Spaces for People is part of a growing trend of Tactical Urbanism which, just like New Urbanism, is a concept imported from the US.  New Urbanism failed (see my article about Knockroon) because it gave people something they didn’t want, and didn’t offer any alternative – yet the Scottish Government backed the charette process through the good offices of A&DS because it offered a chimera of public consultation.
 
Tactical Urbanism is the same. “Cities around the world are using flexible and short-term projects to advance long-term goals related to street safety, public space, and more. Tactical Urbanism is all about action. Also known as DIY Urbanism, Planning-by-Doing, Urban Acupuncture, or Urban Prototyping, this approach refers to a city, organisational, and/or citizen-led approach to neighbourhood building using short-term, low-cost, and scalable interventions to catalyse long-term change.”

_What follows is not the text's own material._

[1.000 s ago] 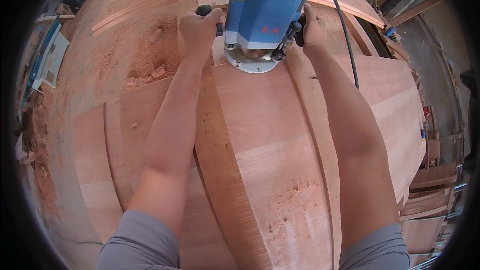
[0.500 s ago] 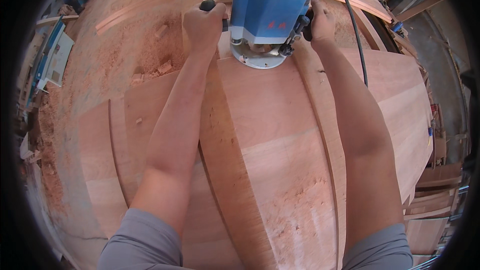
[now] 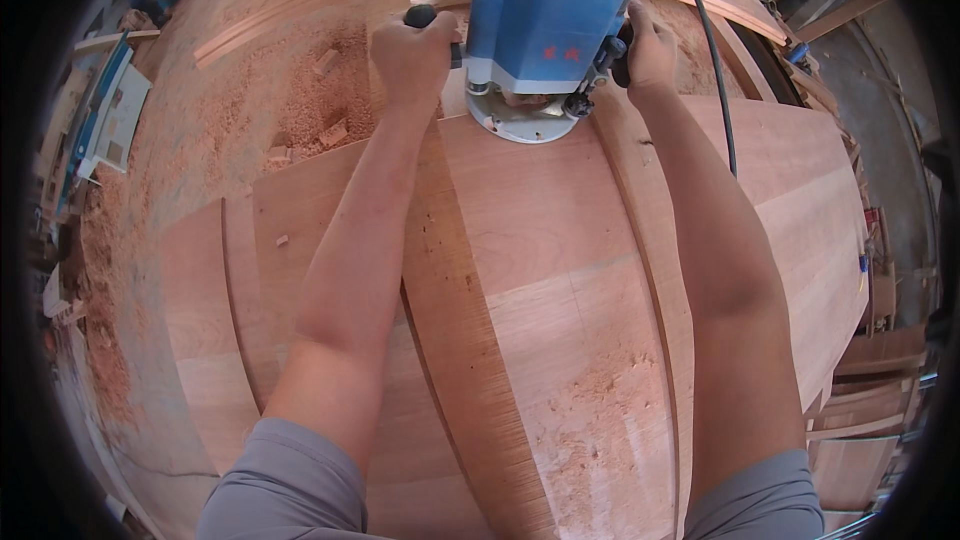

But under cover of offering public consultation (rather than true public involvement or public empowerment) Tactical Urbanism pushes through a pre-agreed agenda.  People quickly recognised that offering them the chance to leave comments and feedback, isn’t the same as giving them the right to object and demand meaningful change, so Spaces for People has become a PR disaster for councils.
 
What were specifically billed as “community-led” projects were carried out hurriedly with no public consultation beforehand. There was no mechanism to impel councils to reverse unpopular, ineffective or even dangerous measures. Hence the open outcry, petitions putting pressure on councillors and ultimately the threat of court action. So much for democratic change and people power.
 
The first Spaces for People measures were imposed on communities using Temporary Traffic Regulation Orders (TTRO’s) which council officers say were used to reduce “specific risks” to the public – in this case the transmission of the coronavirus.  These powers allowed the council to install measures without prior consultation for up to 18 months. 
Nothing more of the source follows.